DESIGN AND IMPLEMENTATION OF A MOBILE BASED FUZZY EXPERT SYSTEM FOR PRE BREAST CANCER GROWTH PROGNOSIS

Malasowe Bridget Ogheneovo, Okolie S. O., Awodele Oludele, Omotosho O. J.

Abstract


Fuzzy logic has different approaches for enhancing personal health care delivery. Currently, breast cancer is rated as the second leading cause of death among women. Previous studies using fuzzy logic were directed at reoccurrence/survivability. However, there is need for early identification of the predisposing factors of the disease and its elimination.
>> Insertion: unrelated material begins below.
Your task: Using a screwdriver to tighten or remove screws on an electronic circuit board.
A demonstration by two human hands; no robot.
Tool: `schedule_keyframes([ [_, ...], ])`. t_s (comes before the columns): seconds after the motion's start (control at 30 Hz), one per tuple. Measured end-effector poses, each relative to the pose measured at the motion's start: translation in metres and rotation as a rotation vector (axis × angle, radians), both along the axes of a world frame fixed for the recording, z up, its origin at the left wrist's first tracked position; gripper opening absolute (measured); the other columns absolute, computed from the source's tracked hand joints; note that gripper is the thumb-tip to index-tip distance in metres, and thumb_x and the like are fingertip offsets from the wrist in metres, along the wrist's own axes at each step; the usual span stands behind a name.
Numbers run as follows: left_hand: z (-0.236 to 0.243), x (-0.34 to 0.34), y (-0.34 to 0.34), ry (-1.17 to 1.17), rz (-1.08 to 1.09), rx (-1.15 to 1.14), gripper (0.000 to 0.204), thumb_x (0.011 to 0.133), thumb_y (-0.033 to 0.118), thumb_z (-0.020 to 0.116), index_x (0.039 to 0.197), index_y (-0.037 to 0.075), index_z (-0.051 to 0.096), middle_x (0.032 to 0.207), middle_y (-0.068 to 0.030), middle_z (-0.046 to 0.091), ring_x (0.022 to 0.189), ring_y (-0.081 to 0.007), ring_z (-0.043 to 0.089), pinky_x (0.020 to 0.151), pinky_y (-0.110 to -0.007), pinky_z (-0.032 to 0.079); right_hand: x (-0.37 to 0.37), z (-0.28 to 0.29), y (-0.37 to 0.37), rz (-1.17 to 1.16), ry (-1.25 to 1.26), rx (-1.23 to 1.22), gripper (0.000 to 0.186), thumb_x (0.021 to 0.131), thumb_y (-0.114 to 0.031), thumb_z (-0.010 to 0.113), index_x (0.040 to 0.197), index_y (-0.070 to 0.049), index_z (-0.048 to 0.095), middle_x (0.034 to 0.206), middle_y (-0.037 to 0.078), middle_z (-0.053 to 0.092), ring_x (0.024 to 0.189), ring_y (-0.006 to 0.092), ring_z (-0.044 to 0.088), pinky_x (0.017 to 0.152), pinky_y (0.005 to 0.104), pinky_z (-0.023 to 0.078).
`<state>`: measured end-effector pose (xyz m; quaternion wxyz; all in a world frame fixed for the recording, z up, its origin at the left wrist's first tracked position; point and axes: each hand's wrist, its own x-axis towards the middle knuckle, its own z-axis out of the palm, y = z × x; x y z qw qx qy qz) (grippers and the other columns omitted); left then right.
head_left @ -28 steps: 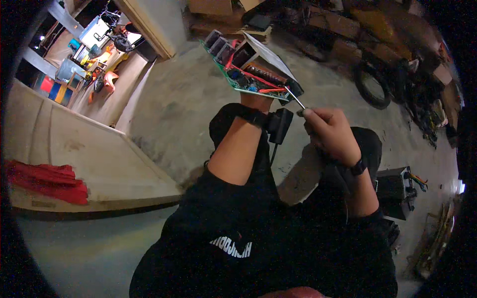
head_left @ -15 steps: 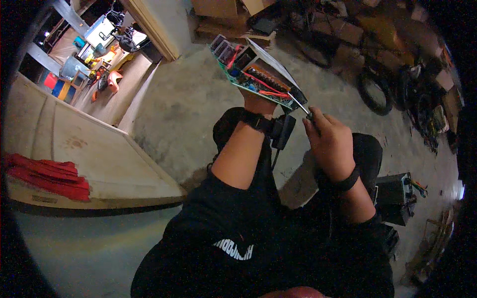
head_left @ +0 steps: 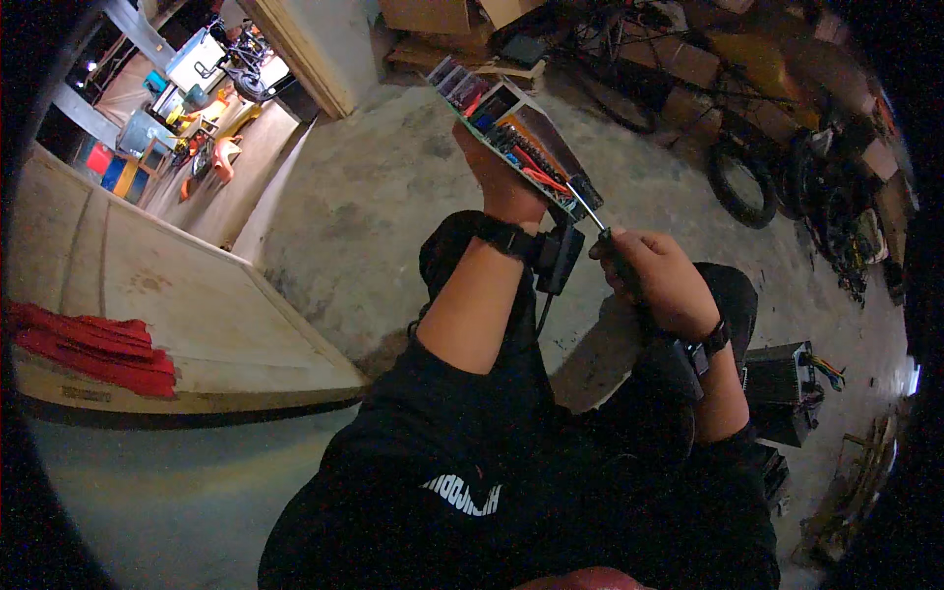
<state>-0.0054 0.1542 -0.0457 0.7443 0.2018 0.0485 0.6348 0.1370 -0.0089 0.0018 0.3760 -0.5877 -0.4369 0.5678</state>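
My left hand (head_left: 492, 177) is closed on the near edge of a green circuit board (head_left: 536, 175), which slants down to the right in front of my knees. Red wires, dark parts and metal heat sinks crowd its upper side. Most of the left fingers are hidden behind the board. In my right hand (head_left: 674, 280) is a screwdriver (head_left: 592, 211), gripped by its dark handle. Its thin metal shaft points up and left, with the tip among the parts at the board's right end. Whether the tip touches a part, I cannot tell.
On the floor to the right stands a metal power supply box (head_left: 777, 379) with coloured wires. Tyres (head_left: 739, 182) and cardboard boxes (head_left: 678, 64) pile up at the far right. A pale panel with a red cloth (head_left: 93, 346) lies on the left, below a doorway.
The board has tilted, so its upper side shows at a steeper angle. My right hand has rolled and shifted slightly down, bringing a device on its wrist strap into view.
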Motion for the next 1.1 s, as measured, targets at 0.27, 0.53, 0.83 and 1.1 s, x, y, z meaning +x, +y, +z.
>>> schedule_keyframes([
  [0.27, -0.002, 0.010, -0.006, -0.071, -0.057, -0.120, 0.047, 0.091, 0.058, 0.035, 0.094, 0.018, 0.057, 0.088, -0.0001, 0.060, 0.081, -0.0160, 0.058, 0.070, -0.034, 0.049, 0.002, -0.012, -0.006, 0.005, -0.956, 0.527, 0.022, 0.092, -0.021, 0.056, 0.090, -0.001, 0.062, 0.068, 0.011, 0.057, 0.056, 0.0260, 0.052, 0.053, 0.0351, 0.041],
  [0.53, -0.003, 0.004, -0.011, -0.041, -0.118, -0.019, 0.044, 0.091, 0.059, 0.035, 0.090, 0.020, 0.055, 0.086, 0.0011, 0.058, 0.080, -0.0149, 0.057, 0.071, -0.033, 0.049, 0.004, -0.014, -0.001, -0.055, -0.883, 0.772, 0.020, 0.089, -0.021, 0.061, 0.094, -0.002, 0.061, 0.076, 0.016, 0.063, 0.064, 0.0316, 0.061, 0.059, 0.0375, 0.049],
  [0.83, 0.005, 0.008, -0.014, -0.042, -0.021, -0.090, 0.043, 0.091, 0.058, 0.034, 0.088, 0.020, 0.053, 0.083, 0.0019, 0.057, 0.078, -0.0140, 0.056, 0.070, -0.032, 0.049, 0.005, -0.006, 0.000, 0.171, -0.440, 0.142, 0.033, 0.096, -0.028, 0.050, 0.097, 0.002, 0.064, 0.071, 0.002, 0.059, 0.065, 0.0092, 0.052, 0.060, 0.0275, 0.043],
  [1.1, -0.005, 0.006, -0.008, 0.068, 0.050, -0.021, 0.046, 0.090, 0.062, 0.034, 0.091, 0.020, 0.053, 0.085, 0.0029, 0.056, 0.078, -0.0135, 0.055, 0.071, -0.031, 0.048, 0.009, 0.002, -0.004, 0.236, -0.345, 0.202, 0.034, 0.096, -0.030, 0.049, 0.095, 0.000, 0.066, 0.068, 0.002, 0.058, 0.061, 0.0109, 0.054, 0.058, 0.0276, 0.044],
])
This study focuses on developing a Mobile-based Fuzzy Expert System (MFES) to predict an individual risk of initial cancer growth.

The predisposing  risk factors of breast cancer were elicited from four domain experts through direct contact; this was used to generate the fuzzy rules. The fuzzy inference approach was employed to formulate the membership functions.Mamdani approach was used for the system design. The system accommodates imprecision, tolerance and uncertainty to achieve tractability, robustness and low cost.  Java expert system shell running on Android operating system was used to achieve the mobile technology aspect. For the purpose of system evaluation, 2500 data were collected from two health care centers in Nigeria using random sampling.

The result indicated that the fact elicited from the experts served as range values for the 12 risk factors for  fuzzification of the input and thus, 36 rules were generated. The rules were used for the system development. The developed MFES recorded 96% accuracy.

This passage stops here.